Some medicines have been clinically applied to cure peripheral nerve injury, such as basic fibroblast growth factor, nerve growth factor, Mecobalamin, and vitamin B, but all these medicines act slowly and need long term to be effective.1,2 4-Aminopyridine (4-AP), one of US Food and Drug Administration (FDA) approval drug, is a small molecule potassium channel blocker and has been proved to ameliorate motor function and walking ability in the patient with multiple sclerosis (MS)3-5; however, only the concentration of 4-AP above 100 µM can improve the recovery of nerve transduction dysfunction,6 the maximum tolerance of 4-AP concentration in human blood is 0.5 to 1 µM, otherwise this inhibits the respiration and causes some side effects such as seizure and anxiety.7

4-AP-3-MeOH, a derivative of 4-AP, was developed by Gary group8 and demonstrated to block potassium channels and restore impulse conduction as well as prevent nerve pulse diffusion due to myelin damage and significantly enhance axonal conduction following nerve injury. More importantly, 4-AP-3-MeOH can repair the transduction of injured nerve without the side effect and has the wide range of the effective concentration window. It is reported that the minimum effective concentration of 4-AP-3-MeOH is 0.1 µM.6-9 Some in vitro studies also indicate that 4-AP-3-MeOH can be used to restore the function of nerve injury via myelin regeneration,9,10 but all these therapy effects cannot be discriminated from drug effect or spontaneous recovery effect with the significant variance itself. Although 4-AP has provided a new potential therapy for durable recovery and demyelination in acute peripheral nerve injury in the animal,10 all these functional improvements of 4-AP-3-MeOH on nerve injury recovery are still limited in vitro; in the present study, we create an animal model of nerve stretch recovery to minimize therapy effect of the spontaneous recovery and repurpose 4-AP-3-MeOH to treat nerve stretch injury and investigate the therapy effect of 4-AP-3-MeOH on the recovery of nerve stretch injury without the spontaneous recovery in the animal.

Materials and Methods

Animals

Twenty-four adult male Sprague Dawley (SD) rats (200-300 g) were housed in pathogen-free animal facility with a 12:12-hour light/dark cycle and had free access to food and water. All SD rats were obtained from Tonji Medical College Experimental Animal Department. All animal tests were carried out in accordance with the US National Institute of Health (NIH) Guide for the Care and Use of Laboratory. All experimental procedures were approved by the Institutional Animal Care and Use Committee (IACUC) of the Affiliated Puai Hospital of Tongji Medical College of Huazhong University of Science and Technology.

Stretch Injury Model

The animals were anesthetized with isoflurane inhalation or the mixture of ketamine (90-120 mg/kg) and xylazine (10 mg/kg); dexamethasone and buprenorphine were subcutaneously administered to reduce inflammation and pain. These rats were divided into control (group A), mild (group B), moderate (group C), and severe traction groups (group D), with 6 rats for each group. When the animal was total anesthetized, it was put on the experiment table and the sciatic nerve on the left side was exposed. The fur along the length of femur was removed and the lateral skin incision site was made to expose the sciatic nerve posterior to the femur. And then the sciatic nerve was bluntly separated. An injury device with a different stretch magnitude (1.0°N, 1.8°N, and 3.6°N) was used to pull sciatic nerve for 20 minutes to generate the different nerve injury group (control, mild, moderate, and severe), respectively. Buprenorphine (0.2 mg/kg) was given every day to relieve postoperative analgesia on the day of surgery until the animals were totally recovered.

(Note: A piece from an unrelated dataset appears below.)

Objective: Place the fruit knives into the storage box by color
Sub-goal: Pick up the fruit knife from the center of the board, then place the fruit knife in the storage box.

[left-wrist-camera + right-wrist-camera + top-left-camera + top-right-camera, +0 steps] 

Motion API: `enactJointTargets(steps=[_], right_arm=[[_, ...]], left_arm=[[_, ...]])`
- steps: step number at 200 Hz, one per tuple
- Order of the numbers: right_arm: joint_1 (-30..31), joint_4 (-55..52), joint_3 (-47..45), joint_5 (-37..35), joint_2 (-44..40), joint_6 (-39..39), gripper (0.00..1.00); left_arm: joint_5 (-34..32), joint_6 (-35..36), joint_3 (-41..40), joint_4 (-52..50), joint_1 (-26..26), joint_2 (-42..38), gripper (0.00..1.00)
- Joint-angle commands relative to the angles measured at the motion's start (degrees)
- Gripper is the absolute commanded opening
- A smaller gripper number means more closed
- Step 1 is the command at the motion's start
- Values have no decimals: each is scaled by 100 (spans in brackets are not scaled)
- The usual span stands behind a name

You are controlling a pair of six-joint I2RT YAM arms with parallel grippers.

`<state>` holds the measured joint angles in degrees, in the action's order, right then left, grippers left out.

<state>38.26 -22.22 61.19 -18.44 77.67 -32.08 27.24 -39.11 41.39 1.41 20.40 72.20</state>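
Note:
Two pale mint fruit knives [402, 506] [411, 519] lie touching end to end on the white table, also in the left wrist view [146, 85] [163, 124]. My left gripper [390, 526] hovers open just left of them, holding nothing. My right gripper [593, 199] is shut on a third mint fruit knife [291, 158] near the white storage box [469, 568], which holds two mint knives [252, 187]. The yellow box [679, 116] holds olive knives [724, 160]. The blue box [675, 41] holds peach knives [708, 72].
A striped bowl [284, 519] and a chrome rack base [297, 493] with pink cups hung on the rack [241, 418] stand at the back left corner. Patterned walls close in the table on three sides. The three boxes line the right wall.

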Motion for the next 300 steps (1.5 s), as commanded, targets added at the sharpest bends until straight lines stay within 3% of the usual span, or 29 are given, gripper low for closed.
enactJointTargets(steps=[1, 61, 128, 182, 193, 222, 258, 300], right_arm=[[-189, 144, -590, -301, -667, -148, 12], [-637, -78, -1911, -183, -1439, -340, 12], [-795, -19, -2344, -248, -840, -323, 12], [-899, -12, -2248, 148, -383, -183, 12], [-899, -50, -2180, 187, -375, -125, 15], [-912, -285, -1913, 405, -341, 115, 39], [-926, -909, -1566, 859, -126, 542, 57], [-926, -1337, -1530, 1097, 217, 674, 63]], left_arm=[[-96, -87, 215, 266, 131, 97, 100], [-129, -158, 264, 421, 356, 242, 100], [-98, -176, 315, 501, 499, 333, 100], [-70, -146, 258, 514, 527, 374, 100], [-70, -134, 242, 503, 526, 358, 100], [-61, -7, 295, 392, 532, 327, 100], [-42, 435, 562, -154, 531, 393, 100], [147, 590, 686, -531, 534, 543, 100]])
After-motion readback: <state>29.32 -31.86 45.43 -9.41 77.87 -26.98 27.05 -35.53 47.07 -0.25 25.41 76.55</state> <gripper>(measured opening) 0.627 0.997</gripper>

The animal in moderate group was divided into 2 subgroups: saline treatment and 4-AP-MeOH treatment. Saline and 4-AP-MeOH solution were systemically administrated (10 µg/d, intraperitoneally) to treat the animal with nerve stretch injury during the duration of experiment, respectively.10

All surgery process described above was performed at the sterile environment and approved by IACUC in Affiliated Puai Hospital of Tongji Medical College of Huazhong University of Science and Technology.

von Frey and Hargreaves Test

Mechanical allodynia and thermal hyperalgesia were evaluated using the von Frey and Hargreaves test, respectively, as described by Tseng et al.11 Briefly, we performed these assessments on the day before surgery for a baseline, followed by postoperation on the different days (3, 5, 14, and 21). Rats were placed on the respective apparatus and allowed to habituate for 15 minutes. Although one investigator controlled the nociceptive stimulus, the other investigator recorded the values from the response of the hind paw associated with discomfort (hind paw retraction, licking, shaking, flinching, 4-paw jumping following stimulation).

Sciatic Function Index Measurement

As described by de Medinaceli et al,10,12,13 the sciatic functional index (SFI) was used to determine and measure the walking track. Briefly, prior to rat walking, a 50-cm narrow corridor lined with paper. To obtain footprints, hind paws were placed on an ink blotter and the animals were placed on a white piece of paper. Both feet produced 5 to 6 prints. Rats were tested weekly over the course of the experiment. Surgery was done on the left sciatic nerve of each animal and the right hind limb was used as internal control. Footprints were collected from the experimental (E, left) and normal (N, right) sides. Prints were measured for the following parameters: distance between foot prints (TOF), the entire plantar length (PL), the distance from the first to fifth toes, the toe spread (TS), the distance between the second and fourth toes, and the intermediary toe spread (IT). The SFI was calculated according to the following formula:

SFI = 38.3 × ((EPL − NPL)/NPL) + 109.5 × ([ETS − NTS]/NTS) + 13.3 × ([EIT − NIT]/NIT) – 8.8,

where E is the injured limb and N is the control limb.13 The scores of SFI from this formula range from 0 to −100. Zero describes normal function and −100 complete transection of the sciatic nerve.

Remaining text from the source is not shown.